Hey Tim! I strongly believe its 15n20 I've used it quite a bit and it does seem to have a lot of nickel content within it. One way to tell is simply by etching it next to some 1084 and the nickel won't etch anything like the carbon steel because the nickel is much more resistant to corrosion. Hope this helps and love your videos I watch live every Sunday morning before church
22:35 It's fascinating how different Blacksmithing and Goldsmithing are. when buffing, we never use sandpaper thats coarser than 250 grit. we finish off with 1200 grit before polishing
I hate to break it to you, but that's an AWESOME KNIFE! Cool to me!
Dude this was a really interesting build. Came out very nice to. I get what you are saying about belt grinding. I've done it but lately I prefer a good old fashion set of files and a stool at the vice. My time fore " zen. " if that makes sense.
That was a long Video??? It was interesting, and interesting videos Never feel long.
Your finished item looks like a well maintained 100 + year old knife. You could have fooled me after a casual view. Thank you.
Really nice, like the step at the hilt and keeping the old handle suits the overall look.
The saw blades are usually cold rolled high carbon but it's hard to judge those, sparks test should identify.
Thanks Liam, that knife was a fun build, and thanks for tuning in I appreciate it.
Dude. That's flipping sweet man. Love it.

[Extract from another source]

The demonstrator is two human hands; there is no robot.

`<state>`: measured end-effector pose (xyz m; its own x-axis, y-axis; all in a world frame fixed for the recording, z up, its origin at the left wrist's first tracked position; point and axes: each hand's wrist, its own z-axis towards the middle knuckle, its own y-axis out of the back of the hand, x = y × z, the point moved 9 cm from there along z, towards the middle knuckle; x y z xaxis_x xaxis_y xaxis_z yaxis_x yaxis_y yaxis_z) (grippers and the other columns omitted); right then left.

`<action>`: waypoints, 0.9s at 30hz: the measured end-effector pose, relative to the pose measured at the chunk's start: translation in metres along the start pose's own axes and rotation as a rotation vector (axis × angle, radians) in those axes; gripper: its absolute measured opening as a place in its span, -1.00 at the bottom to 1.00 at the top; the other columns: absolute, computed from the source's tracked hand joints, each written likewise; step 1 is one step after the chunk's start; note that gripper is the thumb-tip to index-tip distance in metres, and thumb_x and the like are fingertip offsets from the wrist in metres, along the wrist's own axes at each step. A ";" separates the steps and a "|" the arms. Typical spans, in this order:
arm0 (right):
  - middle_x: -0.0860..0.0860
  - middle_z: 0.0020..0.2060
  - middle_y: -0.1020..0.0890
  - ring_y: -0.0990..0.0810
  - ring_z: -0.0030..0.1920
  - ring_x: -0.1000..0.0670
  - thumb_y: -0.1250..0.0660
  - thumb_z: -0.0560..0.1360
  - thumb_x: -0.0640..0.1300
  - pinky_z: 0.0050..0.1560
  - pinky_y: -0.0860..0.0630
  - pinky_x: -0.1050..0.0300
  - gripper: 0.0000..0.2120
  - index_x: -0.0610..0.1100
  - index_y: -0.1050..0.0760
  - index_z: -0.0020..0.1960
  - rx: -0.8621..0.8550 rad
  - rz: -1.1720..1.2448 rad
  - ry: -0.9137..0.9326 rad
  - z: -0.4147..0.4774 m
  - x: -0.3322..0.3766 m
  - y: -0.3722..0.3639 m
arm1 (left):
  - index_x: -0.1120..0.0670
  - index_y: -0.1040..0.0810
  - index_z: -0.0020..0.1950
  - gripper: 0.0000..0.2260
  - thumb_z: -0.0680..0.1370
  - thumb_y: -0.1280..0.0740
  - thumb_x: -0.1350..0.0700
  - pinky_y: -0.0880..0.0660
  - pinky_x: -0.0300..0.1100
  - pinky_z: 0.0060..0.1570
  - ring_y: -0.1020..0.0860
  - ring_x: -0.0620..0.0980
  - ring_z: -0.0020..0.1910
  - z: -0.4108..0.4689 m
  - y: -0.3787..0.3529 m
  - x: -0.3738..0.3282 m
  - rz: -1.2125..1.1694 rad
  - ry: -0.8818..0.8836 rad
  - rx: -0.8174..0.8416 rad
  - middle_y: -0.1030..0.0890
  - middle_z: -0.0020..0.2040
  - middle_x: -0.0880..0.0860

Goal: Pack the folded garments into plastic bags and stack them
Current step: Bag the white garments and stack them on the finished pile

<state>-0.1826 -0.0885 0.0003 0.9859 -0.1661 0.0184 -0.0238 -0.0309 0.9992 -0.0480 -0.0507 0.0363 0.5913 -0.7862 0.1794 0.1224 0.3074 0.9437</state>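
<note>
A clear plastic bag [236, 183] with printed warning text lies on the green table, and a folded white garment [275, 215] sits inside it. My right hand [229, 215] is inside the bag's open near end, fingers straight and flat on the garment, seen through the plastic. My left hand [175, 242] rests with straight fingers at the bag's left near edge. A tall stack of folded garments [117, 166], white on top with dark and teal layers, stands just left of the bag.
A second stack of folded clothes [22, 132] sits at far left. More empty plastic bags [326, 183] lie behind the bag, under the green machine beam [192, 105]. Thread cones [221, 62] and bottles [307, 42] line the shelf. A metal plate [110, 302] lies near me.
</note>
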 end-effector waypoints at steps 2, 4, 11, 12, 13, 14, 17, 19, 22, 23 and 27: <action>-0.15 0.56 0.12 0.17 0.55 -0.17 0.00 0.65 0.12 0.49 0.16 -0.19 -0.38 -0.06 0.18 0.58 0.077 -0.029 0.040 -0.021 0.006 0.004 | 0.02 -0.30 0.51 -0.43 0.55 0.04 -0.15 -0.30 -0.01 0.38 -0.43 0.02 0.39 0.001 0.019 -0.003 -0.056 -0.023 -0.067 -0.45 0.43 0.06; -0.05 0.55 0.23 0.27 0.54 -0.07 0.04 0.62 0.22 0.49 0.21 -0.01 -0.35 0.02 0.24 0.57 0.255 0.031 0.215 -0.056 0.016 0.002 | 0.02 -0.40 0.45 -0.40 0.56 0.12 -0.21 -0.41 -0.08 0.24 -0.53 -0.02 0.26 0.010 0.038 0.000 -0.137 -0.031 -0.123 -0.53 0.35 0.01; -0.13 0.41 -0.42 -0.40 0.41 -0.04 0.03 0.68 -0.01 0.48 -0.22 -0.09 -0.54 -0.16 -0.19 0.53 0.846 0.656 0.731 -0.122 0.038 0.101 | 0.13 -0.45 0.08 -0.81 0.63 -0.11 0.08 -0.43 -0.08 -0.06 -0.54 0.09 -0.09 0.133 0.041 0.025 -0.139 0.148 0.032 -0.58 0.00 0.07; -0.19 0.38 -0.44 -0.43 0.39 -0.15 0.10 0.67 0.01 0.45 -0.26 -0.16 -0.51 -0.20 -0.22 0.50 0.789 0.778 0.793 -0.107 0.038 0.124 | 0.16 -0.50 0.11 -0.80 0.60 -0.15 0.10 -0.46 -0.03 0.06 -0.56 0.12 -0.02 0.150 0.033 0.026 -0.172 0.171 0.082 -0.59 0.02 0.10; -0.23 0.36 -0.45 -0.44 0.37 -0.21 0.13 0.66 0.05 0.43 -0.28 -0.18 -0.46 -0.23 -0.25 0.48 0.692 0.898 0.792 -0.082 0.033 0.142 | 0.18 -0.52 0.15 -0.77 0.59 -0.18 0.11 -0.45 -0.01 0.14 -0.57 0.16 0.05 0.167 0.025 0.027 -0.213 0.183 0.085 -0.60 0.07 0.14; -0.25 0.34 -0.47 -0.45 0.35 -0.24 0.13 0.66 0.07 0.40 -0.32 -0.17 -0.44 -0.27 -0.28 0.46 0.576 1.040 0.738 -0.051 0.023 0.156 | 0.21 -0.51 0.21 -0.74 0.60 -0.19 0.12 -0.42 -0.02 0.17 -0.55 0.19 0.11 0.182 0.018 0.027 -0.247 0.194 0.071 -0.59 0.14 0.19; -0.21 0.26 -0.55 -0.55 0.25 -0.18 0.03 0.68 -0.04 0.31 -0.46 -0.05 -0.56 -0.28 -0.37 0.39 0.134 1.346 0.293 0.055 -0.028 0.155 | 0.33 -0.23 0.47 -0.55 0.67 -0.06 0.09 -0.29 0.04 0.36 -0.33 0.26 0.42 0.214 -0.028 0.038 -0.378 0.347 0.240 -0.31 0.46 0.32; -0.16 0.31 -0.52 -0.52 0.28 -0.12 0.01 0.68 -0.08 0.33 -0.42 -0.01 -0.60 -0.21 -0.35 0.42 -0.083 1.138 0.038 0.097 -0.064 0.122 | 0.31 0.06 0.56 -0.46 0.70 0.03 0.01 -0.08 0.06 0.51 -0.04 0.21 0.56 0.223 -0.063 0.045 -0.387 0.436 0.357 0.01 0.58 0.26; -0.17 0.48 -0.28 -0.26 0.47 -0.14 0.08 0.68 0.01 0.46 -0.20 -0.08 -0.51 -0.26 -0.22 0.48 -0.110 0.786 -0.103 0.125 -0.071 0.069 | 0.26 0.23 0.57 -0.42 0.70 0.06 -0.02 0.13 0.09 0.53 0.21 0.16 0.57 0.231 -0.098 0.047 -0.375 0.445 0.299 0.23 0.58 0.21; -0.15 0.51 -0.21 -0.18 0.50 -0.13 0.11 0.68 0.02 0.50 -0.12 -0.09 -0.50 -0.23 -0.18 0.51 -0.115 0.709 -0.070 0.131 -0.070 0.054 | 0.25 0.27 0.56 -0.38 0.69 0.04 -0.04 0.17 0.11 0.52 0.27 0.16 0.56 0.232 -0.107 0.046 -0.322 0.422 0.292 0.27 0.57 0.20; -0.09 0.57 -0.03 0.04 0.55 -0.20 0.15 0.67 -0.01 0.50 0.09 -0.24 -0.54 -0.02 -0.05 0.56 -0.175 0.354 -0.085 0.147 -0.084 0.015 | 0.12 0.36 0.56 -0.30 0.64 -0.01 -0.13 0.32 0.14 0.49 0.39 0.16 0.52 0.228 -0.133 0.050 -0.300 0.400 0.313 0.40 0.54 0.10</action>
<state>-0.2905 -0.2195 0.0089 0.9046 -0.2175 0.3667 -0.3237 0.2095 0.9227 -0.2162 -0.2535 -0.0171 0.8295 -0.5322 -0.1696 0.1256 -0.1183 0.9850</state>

Thanks Jeff much appreciated. Thanks for tuning in.
Awesome blade
That is very cool! Nice job.
Very interesting project. But what I'm curious about is, what is that bat like thing hanging on your wall behind you. Looks like the steel could be L6 or L7, or 15N20. Some scrap yard shops have a hand held analyzer that can tell what kind of steel it is.
The thing on the wall is a prop i made for a photo shoot for a commercial years ago. Thanks for watching
Hey, I hope you realized my comment about tongs in the last video was a compliment! There is no way someone who hasn't mastered tong making could create the tooling you have invented. But yeah, schleps like me who don't have a power hammer do suffer from envy. Very cool repurposing of that wrench. I didn't know they were made of wrought iron. Thanks for the education again!
Hi Louis I did not take that in a bad way at all, I appreciate all comments I actually set aside all the fabrication for the day got behind the anvil with my hammer and had a great time. I put together a little video and it will be posted soon I read your comment on it because I believe people should be questioned and it helped me get back to the basics, sometimes I leave that stuff behind and when you're running a blacksmithing channel occasionally to you should probably pick up a hammer. All is good my friend, I hope my video does not come across badly as well it's not intended that way. Thanks again and have a good one.
BIG DOG FORGE glad to hear I wasn't insulting! I'll see you on the next video...or on IFI some time soon. Thanks for the information you share and have a great new year.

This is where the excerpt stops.